Молчание Ларсанов длится недолго. Глэдис первой открывает огонь: «Чтоб быть счастливым…» К ней тут же присоединяется Тед.
Сесиль замолкает, но продолжает играть.
— Это не надолго, — шепчет она, — против пианино они устоять не могут.
Действительно, спустя тридцать секунд Ларсаны затихают, первой сдается Глэдис. Сесиль поет арию до конца и, опустив руки на колени, очень-очень грустно смотрит на меня.
— А знаете, вы слушали вовсе не арию Царицы Ночи, я взяла на полтора тона ниже.
Она кладет голову на пюпитр. Она признается в слабости. При мне — в первый и последний раз.
— Я больше не могу…
Тед просовывает голову в дверь.
— Так вы кончили?
— Я скажу вам, когда закончу, — ласково отвечает Сесиль, и Тед исчезает.
Всякий раз, когда речь идет о Сесиль, я, как особую милость, вдруг обретаю присутствие духа: у меня мгновенно возникает план похищения.
— Сесиль, выходите за меня замуж.
Она смотрит на меня, берет несколько очень красивых аккордов и наконец спрашивает, не сошел ли я с ума.
— Нет, Сесиль, я не сошел с ума, я считаю, что для вас это очень выгодный брак. Я живу один, без соседей. Во дворе, во флигеле, у меня стоит прекрасный, только что настроенный «Гаво». Я предлагаю вам мою помощь в борьбе за верхнее «фа».
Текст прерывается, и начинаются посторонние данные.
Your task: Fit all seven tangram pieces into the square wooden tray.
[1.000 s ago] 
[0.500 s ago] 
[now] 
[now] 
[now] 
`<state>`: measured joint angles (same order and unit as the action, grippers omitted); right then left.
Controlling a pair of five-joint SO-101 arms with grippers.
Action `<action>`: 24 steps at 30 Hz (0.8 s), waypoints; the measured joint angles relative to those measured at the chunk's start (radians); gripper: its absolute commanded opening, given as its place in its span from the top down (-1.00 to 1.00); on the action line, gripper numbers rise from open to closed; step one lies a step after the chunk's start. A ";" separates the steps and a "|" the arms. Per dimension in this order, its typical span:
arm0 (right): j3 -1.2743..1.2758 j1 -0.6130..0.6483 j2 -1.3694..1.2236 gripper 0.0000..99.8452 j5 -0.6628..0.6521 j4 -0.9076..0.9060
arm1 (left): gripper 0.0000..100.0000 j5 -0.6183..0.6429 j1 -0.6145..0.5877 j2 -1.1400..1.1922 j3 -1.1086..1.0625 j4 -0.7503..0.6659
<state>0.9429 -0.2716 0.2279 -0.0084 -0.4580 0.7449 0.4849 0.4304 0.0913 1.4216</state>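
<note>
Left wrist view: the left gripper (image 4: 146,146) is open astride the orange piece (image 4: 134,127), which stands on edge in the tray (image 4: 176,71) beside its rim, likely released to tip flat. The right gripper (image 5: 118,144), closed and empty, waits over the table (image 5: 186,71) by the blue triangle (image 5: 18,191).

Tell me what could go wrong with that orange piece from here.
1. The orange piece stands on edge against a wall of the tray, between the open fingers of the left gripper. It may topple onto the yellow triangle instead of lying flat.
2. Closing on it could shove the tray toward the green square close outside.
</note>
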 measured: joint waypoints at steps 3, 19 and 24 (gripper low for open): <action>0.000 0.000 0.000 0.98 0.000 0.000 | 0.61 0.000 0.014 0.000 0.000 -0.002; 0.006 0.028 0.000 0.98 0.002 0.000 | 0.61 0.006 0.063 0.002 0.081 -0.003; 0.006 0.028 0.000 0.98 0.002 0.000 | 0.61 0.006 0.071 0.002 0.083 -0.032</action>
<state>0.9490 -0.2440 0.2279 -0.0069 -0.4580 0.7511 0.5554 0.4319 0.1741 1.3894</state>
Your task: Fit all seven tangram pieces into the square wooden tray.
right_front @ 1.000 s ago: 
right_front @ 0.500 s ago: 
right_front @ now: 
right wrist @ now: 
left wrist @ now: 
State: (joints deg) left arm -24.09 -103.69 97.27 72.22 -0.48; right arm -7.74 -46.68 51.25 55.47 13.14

— Я подумаю, — отвечает Сесиль спокойно и снова просит меня уйти.
На сей раз я повинуюсь. Нельзя ослушаться Сесиль дважды.
12. Бык выходит на арену
Несколько лет назад мирное течение моей жизни нарушило событие, о котором я до сих пор никому не рассказывал.
Это было в ту пору, когда в Париж приходит первое весеннее тепло. Я стоял на улице Бонапарта возле выставки гравюр и эстампов и не мог оторваться от гравюры, изображавшей красавца селезня. Картина притягивала меня — именно так, точнее не скажешь, — если только не сам я притягивал ее. В картинах я растворяюсь, как растворяюсь в людях, ухожу в них, уплываю. Впрочем, возможно, наоборот: это я сам проникаюсь внешним миром настолько, что меняю свою природу и перевоплощаюсь в других.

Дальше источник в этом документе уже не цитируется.